While he will not be able to be at every event for the entire time, Mullen said he would try to make an appearance everything. There will be opportunities to recognize alumni who have made a difference and for former students to enjoy each other’s company, he added.
When alumni return to campus, Mullen said it reminds them of the friendships they curated during their time as Hartwick students and of the professors who taught them.
Geoffrey Corn, the George R. Killam Jr. Chair of Criminal Law and director of the Center for Military Law and Policy at Texas Tech University School of Law, was set to deliver the Constitution Day address at 5 p.m. Friday, titled “Commander-in-Chief or Constitutional Overreach?” in the Shineman Celebration Room in the Shineman Chapel House.
Corn, a class of 1983 alum, said he would be diving into the “methodology that national security lawyers use when assessing the scope and limits of presidential power over national security challenges.” He said President Donald Trump is “invoking extraordinary authorities.”
“It seems to me that he’s gotten to a point where his favorite tool now is the military, so every problem starts to look like a nail,” Corn said. “When you’re favorite tool is a hammer, every problem looks like a nail. We have Congress that is for whatever reason not in any way interested in even questioning these assertions of authority which is just an invitation for more and more of it.”

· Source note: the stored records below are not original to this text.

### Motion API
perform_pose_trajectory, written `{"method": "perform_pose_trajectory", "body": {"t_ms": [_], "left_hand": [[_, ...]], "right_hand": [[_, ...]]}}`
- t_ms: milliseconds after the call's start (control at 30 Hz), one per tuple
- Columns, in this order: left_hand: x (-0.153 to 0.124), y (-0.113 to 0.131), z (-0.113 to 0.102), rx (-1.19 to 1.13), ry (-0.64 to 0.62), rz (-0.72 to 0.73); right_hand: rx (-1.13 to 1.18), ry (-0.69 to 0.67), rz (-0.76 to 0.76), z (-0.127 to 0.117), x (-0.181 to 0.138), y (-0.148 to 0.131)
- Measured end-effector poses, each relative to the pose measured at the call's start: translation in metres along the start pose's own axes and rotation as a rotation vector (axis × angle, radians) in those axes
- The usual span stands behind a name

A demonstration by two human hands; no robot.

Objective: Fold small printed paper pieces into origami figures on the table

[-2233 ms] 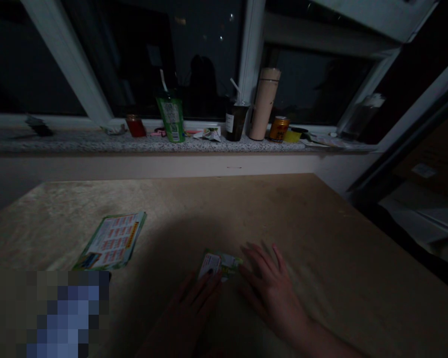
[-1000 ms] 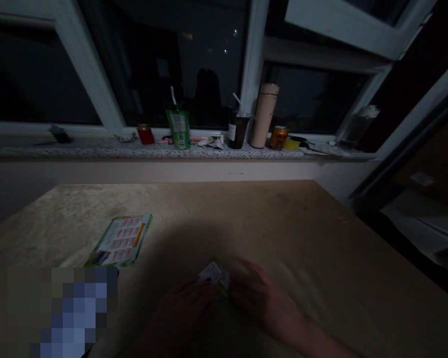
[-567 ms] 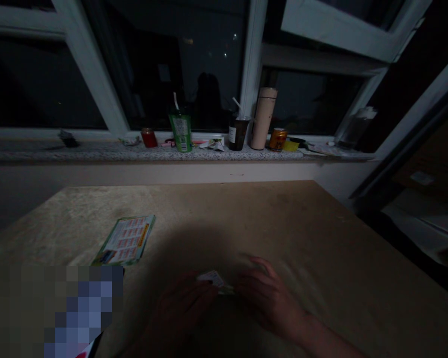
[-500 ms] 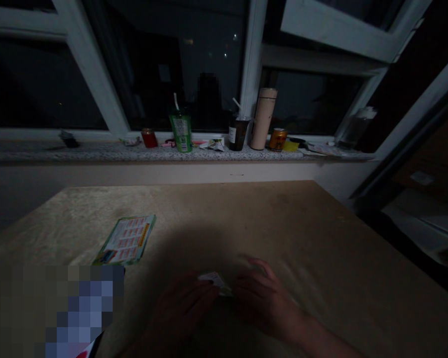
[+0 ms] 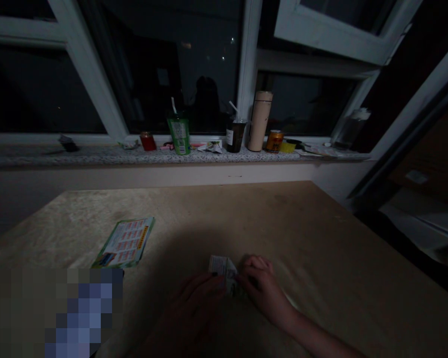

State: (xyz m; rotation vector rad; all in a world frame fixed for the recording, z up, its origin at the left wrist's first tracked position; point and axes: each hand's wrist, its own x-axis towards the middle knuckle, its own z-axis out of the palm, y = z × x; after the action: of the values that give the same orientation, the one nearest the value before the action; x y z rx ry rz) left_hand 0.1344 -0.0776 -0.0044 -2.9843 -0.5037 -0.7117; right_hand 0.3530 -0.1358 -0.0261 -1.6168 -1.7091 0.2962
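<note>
Together, left hand (image 5: 198,297) and right hand (image 5: 265,286) — on printed paper (image 5: 218,264).

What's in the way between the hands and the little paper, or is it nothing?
Nothing I can see: the left hand lies over part of the small paper, and the right hand has its fingers at the other side. The printed sheet is off to the left.
</note>
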Motion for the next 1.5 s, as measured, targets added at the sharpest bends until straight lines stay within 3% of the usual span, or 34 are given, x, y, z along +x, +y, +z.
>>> {"method": "perform_pose_trajectory", "body": {"t_ms": [133,267,900,1000,1100,1200,1500], "left_hand": [[0.003,0.003,0.003,-0.038,-0.168,-0.039],[0.002,0.002,0.008,-0.093,-0.257,-0.083],[-0.001,0.001,0.014,-0.117,-0.323,-0.063],[-0.002,0.001,0.013,-0.130,-0.308,-0.062],[-0.001,0.001,0.012,-0.123,-0.314,-0.061],[0.000,0.001,0.011,-0.101,-0.317,-0.068],[-0.005,-0.003,0.014,-0.064,-0.275,-0.113]], "right_hand": [[-0.044,-0.028,-0.007,-0.001,-0.001,-0.004],[-0.077,-0.027,0.002,0.001,-0.002,-0.004],[-0.149,-0.046,0.032,0.002,-0.003,-0.003],[-0.170,-0.117,-0.081,-0.010,0.002,0.001],[-0.172,-0.330,-0.279,-0.023,0.007,0.004],[-0.168,-0.430,-0.320,-0.031,0.010,0.003],[-0.186,-0.364,-0.404,-0.031,0.008,-0.008]]}}
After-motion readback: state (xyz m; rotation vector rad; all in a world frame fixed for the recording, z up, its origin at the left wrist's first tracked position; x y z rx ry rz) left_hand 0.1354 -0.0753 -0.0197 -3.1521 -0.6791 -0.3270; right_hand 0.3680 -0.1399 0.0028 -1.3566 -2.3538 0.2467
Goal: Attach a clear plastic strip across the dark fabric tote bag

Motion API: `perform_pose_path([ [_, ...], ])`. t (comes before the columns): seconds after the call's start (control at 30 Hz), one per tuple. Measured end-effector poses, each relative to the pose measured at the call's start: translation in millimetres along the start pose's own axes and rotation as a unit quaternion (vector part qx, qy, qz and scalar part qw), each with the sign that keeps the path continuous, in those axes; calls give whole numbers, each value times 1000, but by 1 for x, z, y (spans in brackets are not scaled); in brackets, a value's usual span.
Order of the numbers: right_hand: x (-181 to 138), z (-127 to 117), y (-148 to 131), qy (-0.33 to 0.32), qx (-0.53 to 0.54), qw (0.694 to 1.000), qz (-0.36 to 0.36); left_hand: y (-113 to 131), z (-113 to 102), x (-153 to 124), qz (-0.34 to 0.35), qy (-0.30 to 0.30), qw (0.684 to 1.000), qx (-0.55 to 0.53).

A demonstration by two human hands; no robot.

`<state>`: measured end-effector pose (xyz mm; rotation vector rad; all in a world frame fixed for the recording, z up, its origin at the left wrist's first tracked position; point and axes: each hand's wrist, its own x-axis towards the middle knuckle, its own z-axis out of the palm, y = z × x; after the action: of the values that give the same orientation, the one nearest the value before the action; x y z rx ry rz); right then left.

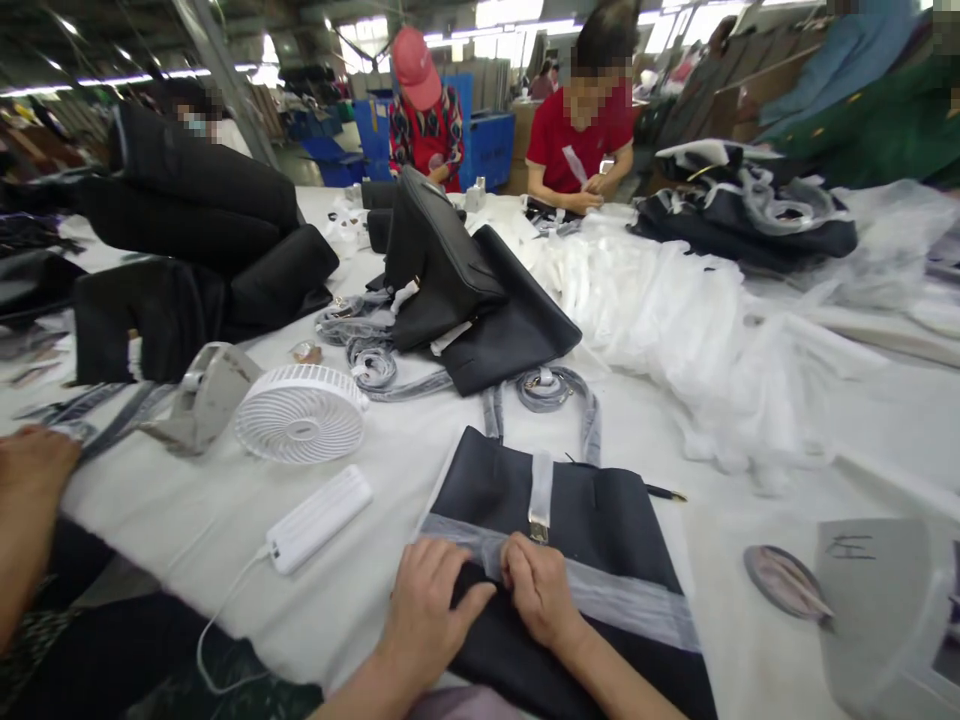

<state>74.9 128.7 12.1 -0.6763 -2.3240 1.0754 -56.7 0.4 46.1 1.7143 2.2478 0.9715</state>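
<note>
A black handbag (592,520) lies flat on the white table in front of me, its handles wrapped in grey film (551,390) pointing away. A translucent protective strip (622,598) runs across the bag's near edge. My left hand (427,610) and my right hand (541,588) rest side by side on that strip, fingers curled and pinching it just below the bag's metal clasp (538,528).
A white desk fan (300,412), a white power bank with cable (319,518) and a tape dispenser (206,395) lie to the left. More black bags (465,290) and white wrapping (675,320) fill the middle. Two people work at the far side. Another person's arm (26,510) is at left.
</note>
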Motion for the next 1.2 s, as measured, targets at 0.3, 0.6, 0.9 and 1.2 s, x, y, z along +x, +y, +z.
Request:
perform_pose_path([
  [0.3,-1,-1,-5,49,4,999,21,32,16,23,-106,-53,980,163],
  [0.6,-4,-11,2,-34,-113,992,-31,27,16,35,-115,-107,972,176],
  [0.9,-8,-2,10,-59,-191,979,-38,24,21,-14,85,-52,986,131],
  [1.2,-9,-3,10,-20,-180,983,-22,6,52,-37,93,-98,973,189],
])
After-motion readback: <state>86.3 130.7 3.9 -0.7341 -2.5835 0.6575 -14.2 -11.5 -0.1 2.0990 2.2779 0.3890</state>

He said after he began teaching law he stared reconnecting with the school, and it was nice to be back on campus for the homecoming event.
Duncan MacDonald, class of 1978, said he came to the school with a soccer scholarship in 1974 and was on the team that won the national Division I soccer title in 1977, his senior year. Originally from England, Duncan said Hartwick was one of the top D1 soccer schools in the country at the time, giving the college a lot of national exposure.
After graduation, MacDonald played professionally for a few years. He was drafted by the Tulsa Roughnecks in the North American Soccer League and also was the first pick in the American Soccer League.
He said he began working at Hartwick again in 2003, spending most of the years as the alumni relations director, before leaving in 2016.
“Just coming back to this campus makes you feel good,” he said.
James Green, class of 2000, who majored in sociology, said he met a lot of great people in college, including his wife Jen Paulo, class of 2002. He now owns his own company, Green Search Partners, a career coaching firm that places professionals. He said “the study of mass groups of people actually paid off.”
Falon Treis, class of 2020, said she remains close to a lot of the people she met at Hartwick, adding that the school helped her to “find her path in life.”
While she didn’t start college wanting to study geology, she was able to experiment with different courses of study during the course of her time there. She now works professionally in geology with the state Department of Environmental Conservation.
Treis recalled a memory where she and her friends ordered Dominoes at a friend’s house off campus before walking back to Saxton Hall in the snow one night.
“Honestly, that was when I knew I made really good friends,” Treis said.